Sweeping new powers to force mega-mergers, transfer services from one community to another, close services, privatize services
The new law gives sweeping powers to the Minister and the government appointees in their new Super Agency to force through mergers, mega-mergers, amalgamations, transfers of services, closures of local services, and entire closures of service providers. In five separate areas in the legislation these restructuring powers enable the government, its appointees, and health service providers to transfer our public and non-profit health care services to for-profit companies. Already for-profit hospital companies are making bids to take over surgeries in London Ontario.
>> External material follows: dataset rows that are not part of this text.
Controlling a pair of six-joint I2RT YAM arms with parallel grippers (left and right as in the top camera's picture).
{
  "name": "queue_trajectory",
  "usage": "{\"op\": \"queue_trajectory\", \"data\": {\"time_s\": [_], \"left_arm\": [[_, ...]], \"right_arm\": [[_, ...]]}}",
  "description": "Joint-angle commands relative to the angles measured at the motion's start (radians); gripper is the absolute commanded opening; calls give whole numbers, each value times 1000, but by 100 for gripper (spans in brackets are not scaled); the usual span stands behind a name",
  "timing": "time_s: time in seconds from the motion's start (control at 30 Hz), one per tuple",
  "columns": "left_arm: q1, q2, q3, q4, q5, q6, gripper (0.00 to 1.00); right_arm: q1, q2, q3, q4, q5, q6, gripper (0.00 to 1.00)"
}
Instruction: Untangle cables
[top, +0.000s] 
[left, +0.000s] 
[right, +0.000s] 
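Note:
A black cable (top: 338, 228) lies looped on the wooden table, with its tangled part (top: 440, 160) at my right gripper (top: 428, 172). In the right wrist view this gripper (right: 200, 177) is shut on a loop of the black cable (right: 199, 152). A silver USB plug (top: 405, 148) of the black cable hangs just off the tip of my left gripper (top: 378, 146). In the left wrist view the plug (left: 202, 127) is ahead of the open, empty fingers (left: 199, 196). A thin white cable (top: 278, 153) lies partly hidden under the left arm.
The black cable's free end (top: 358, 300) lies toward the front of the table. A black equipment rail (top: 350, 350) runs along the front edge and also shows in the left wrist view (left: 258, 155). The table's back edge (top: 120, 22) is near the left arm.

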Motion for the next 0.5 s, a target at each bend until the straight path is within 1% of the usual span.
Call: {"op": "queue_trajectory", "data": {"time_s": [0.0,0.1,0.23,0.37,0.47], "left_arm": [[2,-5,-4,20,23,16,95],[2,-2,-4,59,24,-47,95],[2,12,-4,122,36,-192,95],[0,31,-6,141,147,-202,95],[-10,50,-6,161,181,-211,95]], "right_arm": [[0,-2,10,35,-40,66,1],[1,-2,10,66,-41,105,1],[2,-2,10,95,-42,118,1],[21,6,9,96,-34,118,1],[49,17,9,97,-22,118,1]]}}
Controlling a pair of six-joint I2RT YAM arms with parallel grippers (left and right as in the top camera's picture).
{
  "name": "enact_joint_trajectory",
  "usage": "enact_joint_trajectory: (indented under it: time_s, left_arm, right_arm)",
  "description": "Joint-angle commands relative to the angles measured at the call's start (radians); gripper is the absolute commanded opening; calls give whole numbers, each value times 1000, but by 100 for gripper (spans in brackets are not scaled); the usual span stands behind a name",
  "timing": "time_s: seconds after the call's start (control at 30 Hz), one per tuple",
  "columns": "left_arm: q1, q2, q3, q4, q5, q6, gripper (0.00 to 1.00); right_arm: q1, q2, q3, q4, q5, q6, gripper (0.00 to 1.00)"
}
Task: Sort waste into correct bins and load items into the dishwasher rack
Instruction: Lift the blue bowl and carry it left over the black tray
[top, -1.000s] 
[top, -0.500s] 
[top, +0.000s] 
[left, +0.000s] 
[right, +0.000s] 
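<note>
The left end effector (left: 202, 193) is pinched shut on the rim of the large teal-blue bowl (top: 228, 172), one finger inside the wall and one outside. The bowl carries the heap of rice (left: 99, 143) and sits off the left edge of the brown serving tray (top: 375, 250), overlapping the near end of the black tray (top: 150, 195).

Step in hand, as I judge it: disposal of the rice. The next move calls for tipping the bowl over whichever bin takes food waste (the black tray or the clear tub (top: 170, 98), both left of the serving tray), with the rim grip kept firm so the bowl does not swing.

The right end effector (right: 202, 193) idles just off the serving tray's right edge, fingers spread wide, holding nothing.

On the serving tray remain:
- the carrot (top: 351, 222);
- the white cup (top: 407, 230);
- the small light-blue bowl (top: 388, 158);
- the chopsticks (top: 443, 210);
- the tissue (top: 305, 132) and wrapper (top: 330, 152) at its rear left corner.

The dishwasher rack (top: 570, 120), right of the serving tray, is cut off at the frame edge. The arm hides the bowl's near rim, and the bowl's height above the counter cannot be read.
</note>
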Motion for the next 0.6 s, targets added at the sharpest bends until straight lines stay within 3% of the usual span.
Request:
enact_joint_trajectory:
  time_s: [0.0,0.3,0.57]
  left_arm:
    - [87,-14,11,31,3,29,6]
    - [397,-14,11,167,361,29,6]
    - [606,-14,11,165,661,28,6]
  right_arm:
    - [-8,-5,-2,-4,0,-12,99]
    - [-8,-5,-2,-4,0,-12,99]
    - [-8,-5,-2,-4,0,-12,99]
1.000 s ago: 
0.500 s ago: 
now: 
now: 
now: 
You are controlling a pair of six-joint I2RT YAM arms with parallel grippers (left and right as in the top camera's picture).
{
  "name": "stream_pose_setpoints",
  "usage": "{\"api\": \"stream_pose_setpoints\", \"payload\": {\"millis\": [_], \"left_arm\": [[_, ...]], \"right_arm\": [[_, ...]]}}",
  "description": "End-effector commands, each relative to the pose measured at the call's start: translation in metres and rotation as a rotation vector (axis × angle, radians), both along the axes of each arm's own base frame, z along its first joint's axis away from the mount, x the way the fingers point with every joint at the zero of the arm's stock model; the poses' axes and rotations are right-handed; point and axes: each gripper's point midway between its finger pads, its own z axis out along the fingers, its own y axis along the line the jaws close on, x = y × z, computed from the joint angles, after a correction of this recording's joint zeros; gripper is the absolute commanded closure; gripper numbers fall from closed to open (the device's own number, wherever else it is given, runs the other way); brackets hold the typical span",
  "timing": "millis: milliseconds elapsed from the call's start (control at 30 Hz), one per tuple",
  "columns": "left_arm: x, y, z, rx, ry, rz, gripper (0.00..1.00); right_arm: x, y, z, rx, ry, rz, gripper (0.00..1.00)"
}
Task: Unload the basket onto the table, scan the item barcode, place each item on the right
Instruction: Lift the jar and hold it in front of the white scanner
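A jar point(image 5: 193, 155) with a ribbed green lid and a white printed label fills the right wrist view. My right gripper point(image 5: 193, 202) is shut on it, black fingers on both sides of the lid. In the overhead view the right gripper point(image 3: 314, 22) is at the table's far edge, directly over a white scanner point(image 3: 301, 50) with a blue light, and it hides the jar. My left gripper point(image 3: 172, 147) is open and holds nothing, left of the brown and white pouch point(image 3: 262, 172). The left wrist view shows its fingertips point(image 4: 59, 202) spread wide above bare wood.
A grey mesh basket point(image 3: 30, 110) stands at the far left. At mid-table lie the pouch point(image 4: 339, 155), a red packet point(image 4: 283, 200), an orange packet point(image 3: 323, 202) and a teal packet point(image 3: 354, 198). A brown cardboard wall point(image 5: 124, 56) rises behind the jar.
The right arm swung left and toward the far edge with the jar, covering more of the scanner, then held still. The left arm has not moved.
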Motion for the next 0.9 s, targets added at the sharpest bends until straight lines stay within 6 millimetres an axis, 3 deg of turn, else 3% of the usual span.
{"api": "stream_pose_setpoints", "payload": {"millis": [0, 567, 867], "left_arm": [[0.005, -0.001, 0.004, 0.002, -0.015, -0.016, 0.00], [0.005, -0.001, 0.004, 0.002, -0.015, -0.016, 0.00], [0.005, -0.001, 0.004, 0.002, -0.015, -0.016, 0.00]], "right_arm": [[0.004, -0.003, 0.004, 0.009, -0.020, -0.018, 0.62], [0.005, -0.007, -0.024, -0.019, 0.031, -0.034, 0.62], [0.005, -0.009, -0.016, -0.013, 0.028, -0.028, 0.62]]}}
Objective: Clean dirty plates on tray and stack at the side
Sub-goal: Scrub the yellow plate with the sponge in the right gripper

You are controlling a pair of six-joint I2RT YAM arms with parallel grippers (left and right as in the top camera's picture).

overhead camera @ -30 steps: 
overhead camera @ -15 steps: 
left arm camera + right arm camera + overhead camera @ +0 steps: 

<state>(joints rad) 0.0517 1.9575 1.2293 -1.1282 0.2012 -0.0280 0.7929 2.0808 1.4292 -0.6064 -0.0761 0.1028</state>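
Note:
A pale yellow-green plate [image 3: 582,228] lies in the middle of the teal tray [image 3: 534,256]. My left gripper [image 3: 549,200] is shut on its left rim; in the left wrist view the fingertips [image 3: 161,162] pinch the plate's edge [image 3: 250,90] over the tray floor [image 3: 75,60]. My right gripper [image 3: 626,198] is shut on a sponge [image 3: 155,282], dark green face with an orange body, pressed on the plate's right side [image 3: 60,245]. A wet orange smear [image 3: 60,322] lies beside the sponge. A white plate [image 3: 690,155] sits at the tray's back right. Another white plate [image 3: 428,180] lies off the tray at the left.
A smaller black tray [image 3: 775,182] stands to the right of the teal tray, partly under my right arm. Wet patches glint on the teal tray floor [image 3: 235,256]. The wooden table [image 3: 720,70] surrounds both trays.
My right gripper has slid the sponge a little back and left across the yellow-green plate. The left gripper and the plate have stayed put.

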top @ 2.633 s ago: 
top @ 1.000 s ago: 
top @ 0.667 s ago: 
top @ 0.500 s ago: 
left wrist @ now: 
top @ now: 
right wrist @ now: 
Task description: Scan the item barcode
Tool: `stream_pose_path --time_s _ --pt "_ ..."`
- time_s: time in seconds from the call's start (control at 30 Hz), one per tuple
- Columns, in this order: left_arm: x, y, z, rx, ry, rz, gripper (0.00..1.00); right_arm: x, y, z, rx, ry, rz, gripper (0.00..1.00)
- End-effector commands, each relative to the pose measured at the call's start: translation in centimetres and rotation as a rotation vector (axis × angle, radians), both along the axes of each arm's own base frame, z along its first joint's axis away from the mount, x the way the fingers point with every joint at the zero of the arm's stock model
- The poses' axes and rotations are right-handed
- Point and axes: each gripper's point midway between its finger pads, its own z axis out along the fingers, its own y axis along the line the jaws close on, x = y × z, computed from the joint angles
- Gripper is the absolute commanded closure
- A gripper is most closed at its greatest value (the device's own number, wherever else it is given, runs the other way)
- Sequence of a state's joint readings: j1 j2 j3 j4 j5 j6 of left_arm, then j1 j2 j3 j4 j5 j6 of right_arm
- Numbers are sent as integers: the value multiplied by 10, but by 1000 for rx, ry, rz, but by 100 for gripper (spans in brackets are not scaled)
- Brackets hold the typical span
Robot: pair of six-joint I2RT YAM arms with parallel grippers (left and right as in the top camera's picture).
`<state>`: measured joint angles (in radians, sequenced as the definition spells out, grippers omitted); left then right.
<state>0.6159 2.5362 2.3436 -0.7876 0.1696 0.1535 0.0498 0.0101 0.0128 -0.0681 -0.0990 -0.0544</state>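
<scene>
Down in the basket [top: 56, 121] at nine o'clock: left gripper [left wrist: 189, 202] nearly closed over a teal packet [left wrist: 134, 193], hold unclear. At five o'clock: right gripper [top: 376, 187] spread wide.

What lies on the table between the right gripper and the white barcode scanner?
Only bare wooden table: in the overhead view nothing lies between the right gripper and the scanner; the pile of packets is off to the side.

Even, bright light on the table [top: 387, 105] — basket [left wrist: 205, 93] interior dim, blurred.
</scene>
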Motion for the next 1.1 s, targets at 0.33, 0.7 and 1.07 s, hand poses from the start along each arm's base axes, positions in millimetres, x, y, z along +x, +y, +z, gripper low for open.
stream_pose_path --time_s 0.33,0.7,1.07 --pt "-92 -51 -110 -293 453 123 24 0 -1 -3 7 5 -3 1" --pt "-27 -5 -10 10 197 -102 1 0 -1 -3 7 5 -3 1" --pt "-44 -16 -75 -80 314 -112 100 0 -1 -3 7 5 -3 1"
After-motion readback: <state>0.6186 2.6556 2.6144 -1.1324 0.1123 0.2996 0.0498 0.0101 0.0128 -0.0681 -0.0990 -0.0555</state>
Unfettered powers to force health care providers to restructure, close, privatize
The legislation allows the Minister and the government appointees that run their new Super Agency the power to order, direct and coerce (using their funding power) local providers of service to comply with these restructuring edicts and pressures. It does this in multiple sections of the legislation. In most of these sections there is no fetter on these extraordinary powers and no public process. It takes away any last vestiges of local control over health care. They can close a hospital with the stroke of a pen, move a service to another town or close it entirely, order the privatization of all labs or all surgeries, for example. It is truly shocking.
No public interest protections, no appeals, no access to information, no clear rulings: worst ever
There are no public interest protections in the legislation. There is no public notice at all for most of the sections that give new restructuring powers. There is minimal public notice in one section. There is no right to appeal anywhere in the legislation. There is no public access to documents anywhere in the legislation. The new Super Agency is not subject even to the conflict of interest rules of the Ontario Public Service. There are no principles to guide restructuring. There is no requirement that any one, not the Minister, not the Super Agency, no one, actually measure and plan to meet population need for health care, protect any local health services at all, ensure that patients have access to care, worry about the workforce that will be subject to massive upheaval. There are no procedural protections whatsoever.